Let me back up again, in case Speedy West is a new name to you.

Speedy West is revered and worshiped by pedal steel fans because he was the original badass wildman on that infernal instrument. Starting with his ear-opening work on Tennessee Ernie Ford and Kay Starr’s huge 1950 hit, “I’ll Never Be Free”—the first of Speedy’s unique, what-the-hell-was-that solos—West spent the next five years playing on over 6,000 recordings, backing up top artists like Doris Day, Bing Crosby and Frank Sinatra. Very few of those recordings have legs today, but the dozens of Capitol sides that West recorded with electric guitarist Jimmy Bryant between 1951 and 1956 are still mesmerizing guitarists and music fans the world over. Bryant and West were the fastest pickers ever on their chosen instruments. (They didn’t call him “Speedy” for nothing—check out “Caffeine Patrol.”) Their unison playing of bebop-inspired riffs at insanely fast tempos still seems technically impossible, and the duo relentlessly challenged each other to come up with new and ever wilder sonic effects in the studio. These guys were brilliant AND crazy. No one has ever topped Speedy West for getting space-age, dazzling sounds out of the pedal steel guitar.

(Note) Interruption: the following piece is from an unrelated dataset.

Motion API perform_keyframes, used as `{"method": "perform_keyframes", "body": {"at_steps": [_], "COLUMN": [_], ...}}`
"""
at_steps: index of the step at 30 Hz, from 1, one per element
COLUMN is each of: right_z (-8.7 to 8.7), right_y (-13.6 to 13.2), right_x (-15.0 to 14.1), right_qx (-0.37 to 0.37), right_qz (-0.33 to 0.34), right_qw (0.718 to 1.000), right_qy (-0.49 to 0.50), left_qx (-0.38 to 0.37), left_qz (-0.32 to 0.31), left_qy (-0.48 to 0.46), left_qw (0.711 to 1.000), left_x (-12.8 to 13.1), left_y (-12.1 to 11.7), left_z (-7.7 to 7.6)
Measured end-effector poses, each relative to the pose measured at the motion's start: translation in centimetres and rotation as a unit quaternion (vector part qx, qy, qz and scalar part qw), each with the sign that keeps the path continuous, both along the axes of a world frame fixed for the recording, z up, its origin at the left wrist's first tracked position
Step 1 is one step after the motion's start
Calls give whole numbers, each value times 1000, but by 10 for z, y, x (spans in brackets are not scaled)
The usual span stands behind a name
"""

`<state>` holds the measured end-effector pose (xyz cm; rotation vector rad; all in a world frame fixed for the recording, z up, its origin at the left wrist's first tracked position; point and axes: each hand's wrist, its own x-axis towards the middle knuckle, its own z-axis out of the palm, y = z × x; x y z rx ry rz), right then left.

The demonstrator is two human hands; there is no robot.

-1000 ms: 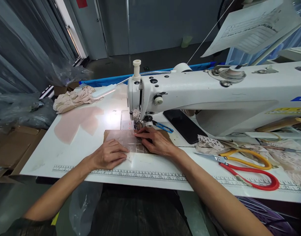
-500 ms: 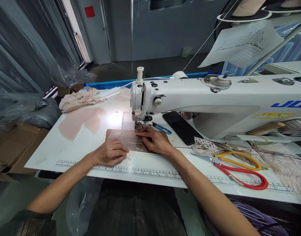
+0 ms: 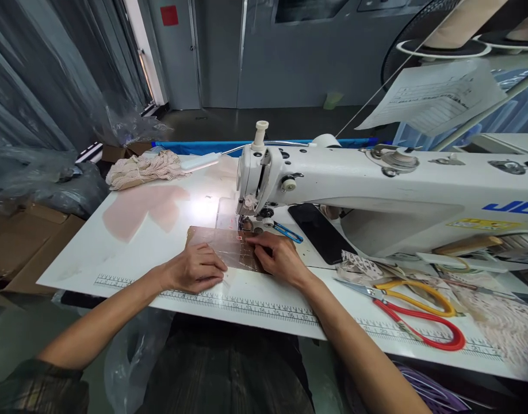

Speedy’s classic recordings were done with a four-pedal model made by Paul Bigsby, an instrument maker based in Los Angeles, in February of 1948. It’s considered to be the first “modern” pedal steel in that the console, legs, pedal rack, and connection rods were designed to be disassembled at the end of a gig and packed into a case. Before this critical innovation, pedal steels were nearly as cumbersome as pianos. Speedy switched to a Fender pedal steel in 1956 and sold his Bigsby. Ever since, the pedal steel subculture has been occasionally inflamed by rumors of sightings of West’s Bigsby instrument, but none turned out to be true.

Which brings me back to Jon Hyde’s text message, which included the phone number of Bob Muller, the host for the unveiling of the Holy Grail of pedal steels being held at his house that very evening. I called Bob and asked whether he’d allow a non-playing interloper into his event, and he gave me his address and told me to stop by.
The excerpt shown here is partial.